Have you had a look at this page?
Thanks for the reply and actually yes, this is the page i based on. I managed to process Yahoo weather using XLST transformation but it was already an xml file. Aside from the REGEX expressions i do not know how to parse html tables, and for REGEX it seems a little bit complicated for me.
So, using jsoup i parsed the web site. Code is as follows:
import org.jsoup.Jsoup;
import org.jsoup.helper.Validate;
import org.jsoup.nodes.Document;
import org.jsoup.nodes.Element;
import org.jsoup.select.Elements;
import java.io.IOException;
public class Izsu {
public static void main(String[] args) throws IOException {
String url = "http://www.izsu.gov.tr/pages/wiregularoutage.aspx?b=4";
System.out.println("Fetching %s..."+ url);
Document doc = Jsoup.connect(url).get();
Element tablo= doc.select("table[class=gwiregulerouot]").first();
Elements satirlar= tablo.select ("tr[style]");
for (int i = 1; i < satirlar.size(); i++) { //first row is the col names so skip it.

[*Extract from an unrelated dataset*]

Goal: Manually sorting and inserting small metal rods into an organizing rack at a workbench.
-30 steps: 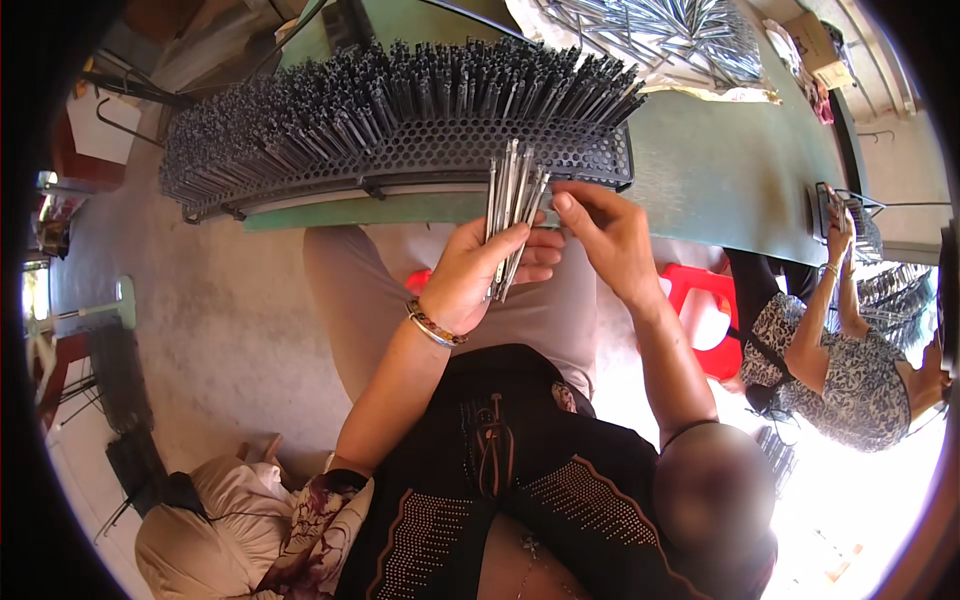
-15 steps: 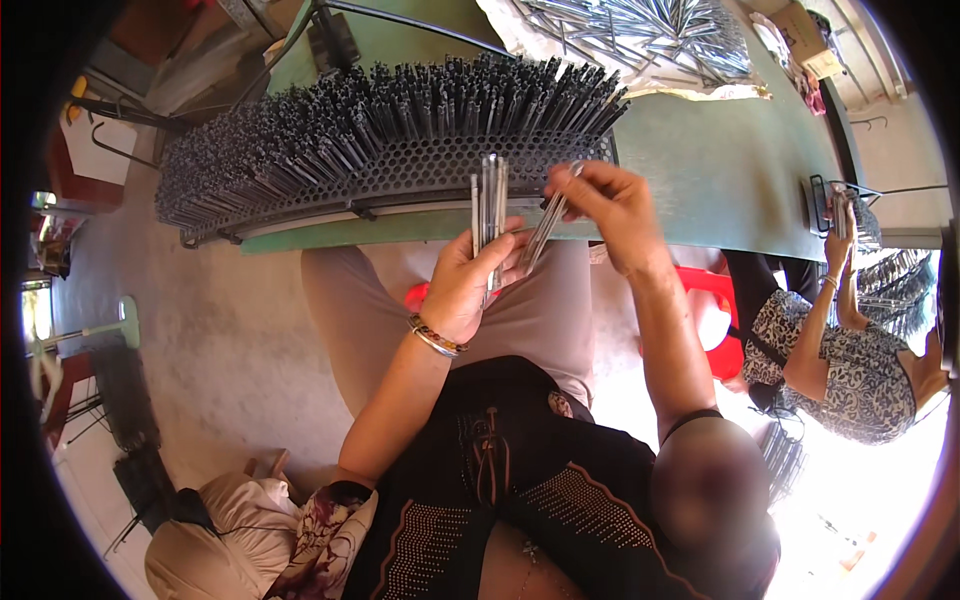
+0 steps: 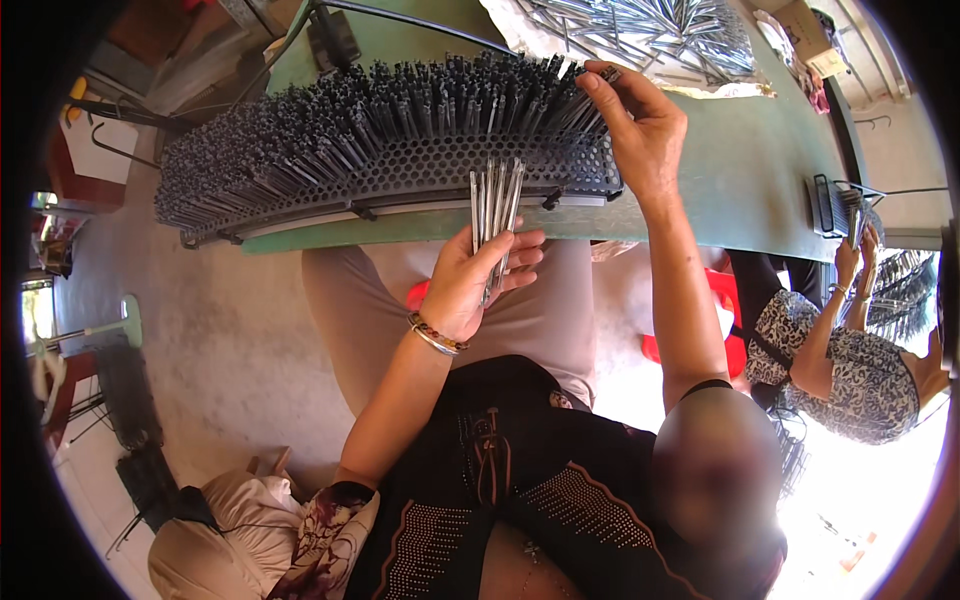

Element satir = satirlar.get(i);
Elements kolon = satir.select("td");
if (kolon.get(3).text().equals("GÜZELBAHÇE")) {
System.out.println(kolon.get(2).text());
}
}
}
Now, is there a way i can get this code ino rules, transformations or scripts or any other place in openHAB, or i should do it under linux, create a web site with the java and use as a webview under openhab? Any suggestions??